Histórias de outras vidas (26)                     

 Animalidades

     O ano? Talvez 1958 ou 59. A cidade: Rio de Janeiro.
     Éramos sócios do Fluminense, sim o clube de futebol das Laranjeiras.
     Íamos à pé de casa, na Marquês de Abrantes, passando pela Rua Paissandú, com suas enormes palmeiras imperiais, até a Avenida Pinheiro Machado, onde fica a sede centenária do clube.
     Muitos domingos de minha infância foram passados lá e vi a inauguração da grande piscina de saltos, no final da década de 50, com seu enorme trampolim-plataforma, de dez metros de altura.

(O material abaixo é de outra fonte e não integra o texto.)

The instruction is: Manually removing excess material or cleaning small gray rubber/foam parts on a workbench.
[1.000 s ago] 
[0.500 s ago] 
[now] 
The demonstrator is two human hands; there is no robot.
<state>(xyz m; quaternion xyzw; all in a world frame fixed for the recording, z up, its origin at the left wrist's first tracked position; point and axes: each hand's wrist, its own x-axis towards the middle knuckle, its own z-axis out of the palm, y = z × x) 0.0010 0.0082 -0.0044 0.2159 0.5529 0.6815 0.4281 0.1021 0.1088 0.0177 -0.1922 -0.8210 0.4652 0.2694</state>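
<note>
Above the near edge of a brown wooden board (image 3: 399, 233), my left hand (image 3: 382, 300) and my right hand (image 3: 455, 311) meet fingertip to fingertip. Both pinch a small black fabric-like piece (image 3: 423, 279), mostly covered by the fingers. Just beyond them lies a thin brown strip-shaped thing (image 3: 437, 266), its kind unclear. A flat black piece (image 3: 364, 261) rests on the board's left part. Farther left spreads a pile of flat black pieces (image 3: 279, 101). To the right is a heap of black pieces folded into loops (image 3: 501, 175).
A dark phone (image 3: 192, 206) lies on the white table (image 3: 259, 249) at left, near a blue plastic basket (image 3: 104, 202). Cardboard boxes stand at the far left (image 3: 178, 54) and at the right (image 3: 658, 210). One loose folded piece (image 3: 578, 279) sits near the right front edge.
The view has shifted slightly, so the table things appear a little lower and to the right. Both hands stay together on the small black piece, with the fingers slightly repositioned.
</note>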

     Um dia meu pai apresentou, a mim e meu irmão, Castilho, o grande goleiro.
     Meu pai tinha mania de mostrar tudo pra gente e mesmo sem conhecer as pessoas, se metia no meio e nos levava juntos.
     Os domingos no Fluminense eram agitados.

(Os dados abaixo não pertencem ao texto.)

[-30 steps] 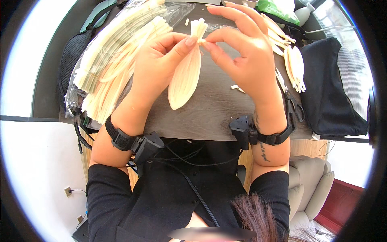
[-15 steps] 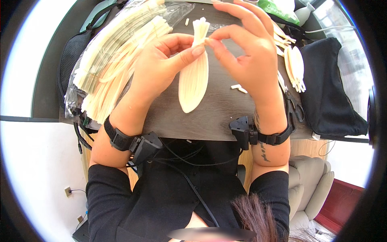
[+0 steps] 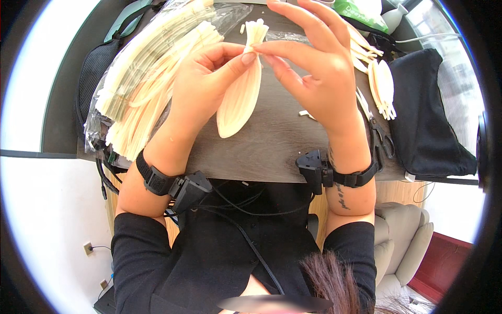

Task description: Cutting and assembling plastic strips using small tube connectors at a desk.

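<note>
A long cream petal (image 3: pixel 239 107), built of fuzzy strips like chenille stems, slants above the table with its rounded tip toward me. My left hand (image 3: pixel 209 76) is closed on its narrow neck, thumb in front and fingers curled behind. Loose strip ends fan out above that grip. At the same neck, the index finger and thumb of my right hand (image 3: pixel 314 68) pinch a small part, largely covered by the fingertips. The other right fingers stretch up and away.
Plastic-wrapped bundles of cream strips (image 3: pixel 151 78) lie left on the dark table (image 3: pixel 272 152). Finished-looking petals (image 3: pixel 381 86), black-handled scissors (image 3: pixel 381 138) and a black cloth bag (image 3: pixel 429 115) are at the right. Small white offcuts (image 3: pixel 304 113) are scattered about.
The petal has tilted, its rounded tip swinging left and its neck shifting slightly left and away. My right hand has followed left, its index finger now lying across the neck.
</note>
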Tool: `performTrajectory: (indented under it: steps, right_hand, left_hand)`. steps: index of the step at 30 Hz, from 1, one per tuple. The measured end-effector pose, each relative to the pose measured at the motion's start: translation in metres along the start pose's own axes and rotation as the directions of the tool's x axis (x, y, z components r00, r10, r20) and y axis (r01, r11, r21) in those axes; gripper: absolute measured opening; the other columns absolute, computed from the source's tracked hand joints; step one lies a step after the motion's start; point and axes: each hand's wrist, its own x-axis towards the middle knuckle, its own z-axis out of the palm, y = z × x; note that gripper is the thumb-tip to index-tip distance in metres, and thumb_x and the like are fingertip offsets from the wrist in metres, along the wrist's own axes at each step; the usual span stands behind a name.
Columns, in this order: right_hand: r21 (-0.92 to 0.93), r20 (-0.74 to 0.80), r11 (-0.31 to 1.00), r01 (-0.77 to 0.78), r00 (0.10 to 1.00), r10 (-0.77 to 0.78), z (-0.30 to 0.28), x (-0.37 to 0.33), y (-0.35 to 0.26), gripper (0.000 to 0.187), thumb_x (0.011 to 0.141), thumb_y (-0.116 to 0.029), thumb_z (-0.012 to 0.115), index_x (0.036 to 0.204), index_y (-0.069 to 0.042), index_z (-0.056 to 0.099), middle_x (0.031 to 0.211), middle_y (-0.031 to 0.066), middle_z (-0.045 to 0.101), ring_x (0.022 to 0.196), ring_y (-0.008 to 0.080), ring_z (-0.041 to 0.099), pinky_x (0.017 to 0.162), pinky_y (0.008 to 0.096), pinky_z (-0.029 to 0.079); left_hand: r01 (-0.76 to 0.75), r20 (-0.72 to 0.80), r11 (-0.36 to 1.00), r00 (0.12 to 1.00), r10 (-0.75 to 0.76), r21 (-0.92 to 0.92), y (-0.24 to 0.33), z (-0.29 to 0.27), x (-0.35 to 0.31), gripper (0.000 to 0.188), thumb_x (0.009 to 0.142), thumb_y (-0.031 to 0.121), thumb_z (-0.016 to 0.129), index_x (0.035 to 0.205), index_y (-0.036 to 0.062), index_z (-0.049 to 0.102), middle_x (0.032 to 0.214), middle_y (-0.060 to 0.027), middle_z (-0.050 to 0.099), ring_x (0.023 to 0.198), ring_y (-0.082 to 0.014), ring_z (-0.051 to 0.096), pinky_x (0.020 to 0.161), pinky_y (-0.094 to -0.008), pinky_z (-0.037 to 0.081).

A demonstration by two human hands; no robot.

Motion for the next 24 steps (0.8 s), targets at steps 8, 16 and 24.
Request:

     Meus pais se encontravam com conhecidos e ficavam conversando, enquanto meu irmão ia nadar com seus amigos. Eu também tinha uma turminha de meninos mas, às vezes, gostava de me afastar e ficar sozinho, andando pelas instalações do clube.

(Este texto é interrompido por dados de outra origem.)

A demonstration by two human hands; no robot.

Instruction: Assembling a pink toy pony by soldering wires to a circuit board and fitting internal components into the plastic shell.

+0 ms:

     Ia para o estádio, subia nas arquibancadas e ficava lá sentindo aquele espaço enorme, vazio, aquelas vibrações deixadas no ar pelas torcidas de tantos jogos famosos.
     Gostava de subir nas plataformas da nova piscina de saltos e ficar sentado no último andar, no cantinho, vendo os atletas saltarem, dando aquelas piruetas no ar.
     Um dia um garoto me empurrou lá de cima.
     Eu estava distraído, pensando, quando senti o empurrão e me vi no ar, caindo, de barriga e rosto diretamente sobre a água. O impacto foi tão grande que perdi a consciência por alguns segundos. Quando voltei a mim já havia pessoas me tirando da piscina e o moleque que me empurrara ia sendo retirado pelo braço, sob intensa reprimenda de uma mulher, que parecia ser sua mãe e olhares gerais de reprovação.
     Ao contrário dos clubes de hoje, a vida social no Fluminense não girava em torno de comida e bebida na beira da piscina, mas de esportes mesmo.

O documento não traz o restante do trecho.